Improving the performance of matrix multiplication and division with nested for loops

Question

Matthew Kehoe on 25 Jul 2021

0
Link

Direct link to this question

https://se.mathworks.com/matlabcentral/answers/885254-improving-the-performance-of-matrix-multiplication-and-division-with-nested-for-loops

Commented: Matthew Kehoe on 31 Jul 2021

My Matlab code has a section of code which repeatedly performs matrix multiplication and division (through the backslash operator =A\b). When testing large datasets, a certain function named solvebvp_colloc.m is called millions of times. As this function contains multiple matrix multiplications and divisions, it tends to take up a lot of runtime. I'm curious if I could rewrite solvebvp_collect.m (or the code before solvebvp_collect.m) in order to improve performance. I'm not sure if matrix decomposition will help or if I could remove one of the for loops referencing j=1:Nx completely.

My original implementation is shown below. The function solvebvp_colloc.m is harmful to the overall performance of my Matlab code.

% Test Data 
N = 3;
M = 3;
% In real test scenarios, I would have larger N,M such as N=M=30
Nx = 32; % Ny=Nx=Nz
Nz = 32;
Ny = 32;
% My production data doesn't have rand().
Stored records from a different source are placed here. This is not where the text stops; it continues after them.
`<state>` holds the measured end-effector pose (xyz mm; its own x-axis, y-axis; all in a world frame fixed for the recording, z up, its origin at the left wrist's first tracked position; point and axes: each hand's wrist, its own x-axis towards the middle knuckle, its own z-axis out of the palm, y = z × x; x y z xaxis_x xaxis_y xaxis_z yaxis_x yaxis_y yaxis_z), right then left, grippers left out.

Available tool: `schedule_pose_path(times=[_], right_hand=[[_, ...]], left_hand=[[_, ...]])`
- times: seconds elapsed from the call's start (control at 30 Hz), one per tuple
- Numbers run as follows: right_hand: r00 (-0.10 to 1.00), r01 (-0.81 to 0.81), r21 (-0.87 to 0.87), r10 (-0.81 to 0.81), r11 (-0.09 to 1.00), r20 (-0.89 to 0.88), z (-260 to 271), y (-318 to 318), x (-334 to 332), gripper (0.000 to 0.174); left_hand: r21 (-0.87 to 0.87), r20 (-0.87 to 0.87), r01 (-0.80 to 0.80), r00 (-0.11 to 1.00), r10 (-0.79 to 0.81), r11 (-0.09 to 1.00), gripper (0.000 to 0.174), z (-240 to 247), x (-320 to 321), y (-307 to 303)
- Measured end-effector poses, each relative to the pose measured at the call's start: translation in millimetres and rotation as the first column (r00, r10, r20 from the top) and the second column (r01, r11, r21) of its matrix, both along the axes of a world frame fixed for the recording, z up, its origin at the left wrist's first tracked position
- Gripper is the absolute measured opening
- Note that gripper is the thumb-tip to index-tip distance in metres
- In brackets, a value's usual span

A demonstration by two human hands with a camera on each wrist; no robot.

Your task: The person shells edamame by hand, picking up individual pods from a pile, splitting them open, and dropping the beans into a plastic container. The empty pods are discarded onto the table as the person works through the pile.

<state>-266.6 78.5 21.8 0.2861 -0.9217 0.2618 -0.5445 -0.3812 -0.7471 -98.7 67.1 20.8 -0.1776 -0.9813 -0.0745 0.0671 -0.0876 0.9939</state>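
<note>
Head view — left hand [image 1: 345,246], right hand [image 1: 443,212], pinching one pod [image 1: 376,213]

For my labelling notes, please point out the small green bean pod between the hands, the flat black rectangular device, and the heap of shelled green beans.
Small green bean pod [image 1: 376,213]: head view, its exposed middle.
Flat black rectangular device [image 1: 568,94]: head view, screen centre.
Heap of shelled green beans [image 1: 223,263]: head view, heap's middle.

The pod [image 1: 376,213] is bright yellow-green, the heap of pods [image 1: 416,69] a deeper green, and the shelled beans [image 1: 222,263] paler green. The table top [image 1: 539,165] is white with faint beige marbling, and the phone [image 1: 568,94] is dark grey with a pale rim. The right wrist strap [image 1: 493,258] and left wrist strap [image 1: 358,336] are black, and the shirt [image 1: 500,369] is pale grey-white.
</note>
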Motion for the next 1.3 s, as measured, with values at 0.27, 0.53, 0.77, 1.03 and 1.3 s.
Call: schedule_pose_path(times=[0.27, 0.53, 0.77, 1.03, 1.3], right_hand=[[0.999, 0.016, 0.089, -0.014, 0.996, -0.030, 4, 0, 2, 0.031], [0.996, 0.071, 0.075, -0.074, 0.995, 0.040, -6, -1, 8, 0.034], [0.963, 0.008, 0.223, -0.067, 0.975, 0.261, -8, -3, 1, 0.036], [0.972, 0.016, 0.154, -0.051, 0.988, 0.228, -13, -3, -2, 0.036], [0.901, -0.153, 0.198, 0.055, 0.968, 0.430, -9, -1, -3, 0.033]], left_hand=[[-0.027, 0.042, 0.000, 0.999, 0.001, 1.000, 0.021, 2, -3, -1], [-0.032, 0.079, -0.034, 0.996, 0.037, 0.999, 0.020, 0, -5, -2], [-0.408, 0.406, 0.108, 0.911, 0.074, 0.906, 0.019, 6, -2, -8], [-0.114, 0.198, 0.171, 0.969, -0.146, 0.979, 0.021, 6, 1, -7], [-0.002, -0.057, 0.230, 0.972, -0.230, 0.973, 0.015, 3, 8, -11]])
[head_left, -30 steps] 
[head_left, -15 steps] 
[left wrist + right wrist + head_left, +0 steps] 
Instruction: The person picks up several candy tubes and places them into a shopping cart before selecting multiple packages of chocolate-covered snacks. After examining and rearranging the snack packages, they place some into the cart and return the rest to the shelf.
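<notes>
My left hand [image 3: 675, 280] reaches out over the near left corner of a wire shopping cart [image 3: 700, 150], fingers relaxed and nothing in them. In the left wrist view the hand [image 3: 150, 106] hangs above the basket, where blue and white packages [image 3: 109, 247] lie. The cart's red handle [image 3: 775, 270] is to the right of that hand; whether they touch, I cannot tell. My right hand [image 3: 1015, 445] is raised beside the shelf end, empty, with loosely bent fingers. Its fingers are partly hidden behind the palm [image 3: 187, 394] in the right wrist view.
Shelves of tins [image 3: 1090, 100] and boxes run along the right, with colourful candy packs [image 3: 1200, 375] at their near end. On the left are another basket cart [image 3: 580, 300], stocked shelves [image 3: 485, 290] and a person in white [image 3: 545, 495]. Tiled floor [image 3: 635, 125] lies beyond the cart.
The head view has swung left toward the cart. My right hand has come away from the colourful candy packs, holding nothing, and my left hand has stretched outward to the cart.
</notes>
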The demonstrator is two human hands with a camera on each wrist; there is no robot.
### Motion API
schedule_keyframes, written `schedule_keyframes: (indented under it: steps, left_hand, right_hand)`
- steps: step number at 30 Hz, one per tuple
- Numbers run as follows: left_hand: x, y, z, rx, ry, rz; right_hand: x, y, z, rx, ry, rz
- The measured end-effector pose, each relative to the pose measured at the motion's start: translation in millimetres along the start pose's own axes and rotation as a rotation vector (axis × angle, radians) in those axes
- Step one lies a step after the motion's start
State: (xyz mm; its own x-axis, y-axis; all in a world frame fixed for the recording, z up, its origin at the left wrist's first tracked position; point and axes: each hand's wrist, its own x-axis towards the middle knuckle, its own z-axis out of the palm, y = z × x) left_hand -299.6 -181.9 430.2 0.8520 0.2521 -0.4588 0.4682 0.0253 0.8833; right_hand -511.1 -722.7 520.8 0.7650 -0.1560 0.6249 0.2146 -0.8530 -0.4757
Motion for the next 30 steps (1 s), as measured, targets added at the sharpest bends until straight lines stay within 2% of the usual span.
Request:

I am only creating random
% matrices to test peformance.
Fnmhat = rand(Nx,Nz+1);
Jnmhat = rand(Nx,1);
xi_n_m_hat = rand(Nx,N+1,M+1);
Uhat = zeros(Nx,Nz+1);
Uhat_new = zeros(Nx,Nz+1);
identy = eye(Ny+1,Ny+1);
p = rand(Nx,1);
gammap = rand(Nx,1);
D = rand(Nx+1,Ny+1);
D2 = rand(Nx+1,Ny+1);
gamma = 1.5;
alpha = 0; % this could be non-zero
ntests = 150; % I'm creating a ntests variable to test running the code below multiple times. The 
% ntests variable is not part of my production code (and is only used for testing performance).
tic
% Original Implementation
for ii=1:ntests
 for n=0:N
   for m=0:M
    for j=1:Nx
      Fnmhat_p = Fnmhat(j,:).';
      alphaalpha = 1.0;
      betabeta = 0.0; % this could be non-zero
      gammagamma = gamma*gamma - p(j)^2 - 2*alpha*p(j);
      d_min = 1.0;
      n_min = 0.0; % this could be non-zero
      r_min = xi_n_m_hat(j,n+1,m+1);
      d_max = -1i*gammap(j);
      n_max = 1.0;
      r_max = Jnmhat(j);
      
      % This subroutine is expensive for large N,M. The problem is that
      % solvebvp_collec.m needs to run against three for loops from
      % 1:N,1:M,1:Nx and can be called millions of times.
      uhat_p = solvebvp_colloc(Fnmhat_p,alphaalpha,betabeta,gammagamma,...
        d_min,n_min,r_min,d_max,n_max,r_max,identy,D,D2);
      Uhat(j,:) = uhat_p.';
    end
   end
 end
end
toc

where the function solvebvp_colloc is of the form

function [utilde] = solvebvp_colloc(ftilde,alpha,beta,gamma,d_min,n_min,...
    r_min,d_max,n_max,r_max,identy,D,D2)
A = alpha*D2 + beta*D + gamma*identy;
b = ftilde;
A(end,:) = n_min*D(end,:);
A(end) = A(end) + d_min;
b(end) = r_min;
A(1,:) = n_max*D(1,:);
A(1,1) = A(1,1) + d_max;
b(1) = r_max;
utilde = A\b;
return;

This code is slow for large N,M (large being anything over N=M=10. I would consider N=M=30 as a resonable test case for testing large datasets.) I think that my code design has three major performance flaws including:

The function solvebvp_colloc.m is processed a large number of times (as it needs to run for all values of the for loops 1:N, 1:M, and 1:Nx). When N and M are large (say N=M=20), the profiler shows that this function is called 20,829,312 times and takes a total runtime of 1042 seconds or 17.3 minutes. The operation utilde = A\b is expensive and calling this millions of times takes up a lot of runtime. Calling the matrix multiplication operations in solvebvp_colloc.m is also expensive.
Running an extra for loop with j=1:Nx creates larger runtime.
I don't use matrix decomposition. Since the matrix A changes in every iteration of j (because of the value of gammagamma is different for different values of j), I'm not sure if I can use matrix decomposition to speed up this calculation.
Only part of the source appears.